EXERCISE REQUIREMENTS>
Skip the images; return every entry exactly.

(AVAILABLE DATA Opens)

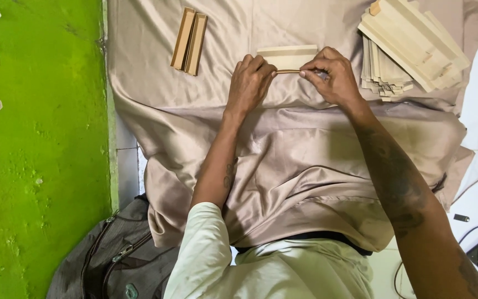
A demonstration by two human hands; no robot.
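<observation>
A beige cloth (305,160) covers the work surface. Two folded brown boxes (189,41) lie side by side near its far left edge. A stack of flat pale cards (410,44) fills its far right corner. A grey bag (112,260) sits below the near left edge, beside a green wall (40,149).

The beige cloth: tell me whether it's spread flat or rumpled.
Rumpled. The beige cloth shows deep folds below the left hand and right hand, smoother near the stacked cardboard pieces.
</observation>
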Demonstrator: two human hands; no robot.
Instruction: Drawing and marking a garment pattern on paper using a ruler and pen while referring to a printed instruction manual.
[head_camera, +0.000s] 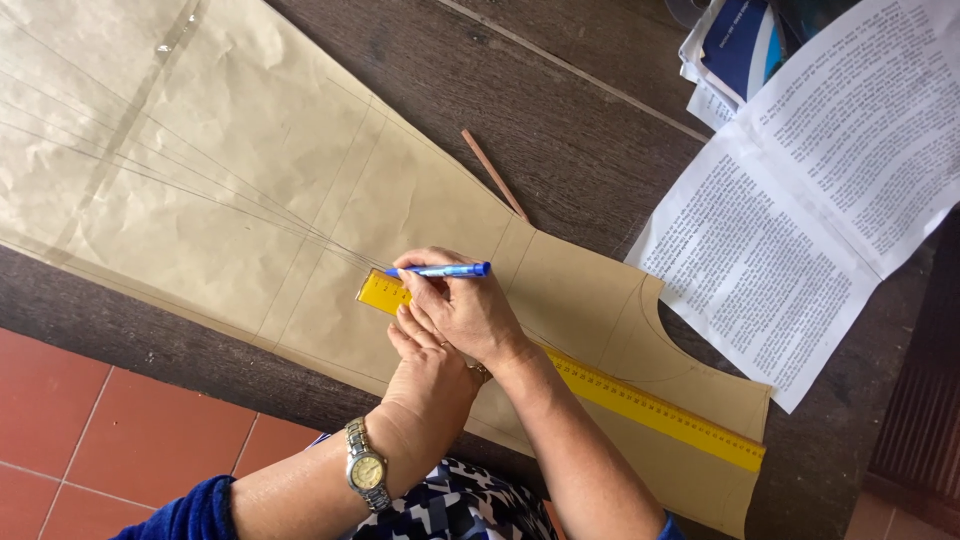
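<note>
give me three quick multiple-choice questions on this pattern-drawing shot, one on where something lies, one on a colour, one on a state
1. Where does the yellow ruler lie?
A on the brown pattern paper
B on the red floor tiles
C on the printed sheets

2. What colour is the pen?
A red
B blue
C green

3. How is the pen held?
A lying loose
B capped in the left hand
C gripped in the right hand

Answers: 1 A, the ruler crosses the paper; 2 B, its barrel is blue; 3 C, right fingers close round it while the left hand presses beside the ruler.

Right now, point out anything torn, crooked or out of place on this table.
Nothing is damaged. The brown pattern paper is creased and hangs slightly over the table edge. A thin wooden stick lies loose beside it.
</note>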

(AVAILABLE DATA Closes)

REPLY TO THE TASK>
A demonstration by two human hands; no robot.
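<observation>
A beige cloth (305,160) covers the work surface. Two folded brown boxes (189,41) lie side by side near its far left edge. A stack of flat pale cards (410,44) fills its far right corner. A grey bag (112,260) sits below the near left edge, beside a green wall (40,149).

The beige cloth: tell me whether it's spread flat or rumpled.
Rumpled. The beige cloth shows deep folds below the left hand and right hand, smoother near the stacked cardboard pieces.
</observation>
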Demonstrator: two human hands; no robot.
Instruction: Drawing and marking a garment pattern on paper using a ruler and pen while referring to a printed instruction manual.
[head_camera, +0.000s] 
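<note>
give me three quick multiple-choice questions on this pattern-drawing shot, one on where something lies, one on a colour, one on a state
1. Where does the yellow ruler lie?
A on the brown pattern paper
B on the red floor tiles
C on the printed sheets

2. What colour is the pen?
A red
B blue
C green

3. How is the pen held?
A lying loose
B capped in the left hand
C gripped in the right hand

Answers: 1 A, the ruler crosses the paper; 2 B, its barrel is blue; 3 C, right fingers close round it while the left hand presses beside the ruler.

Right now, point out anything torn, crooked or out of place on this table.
Nothing is damaged. The brown pattern paper is creased and hangs slightly over the table edge. A thin wooden stick lies loose beside it.
</note>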

The exercise was answered in full.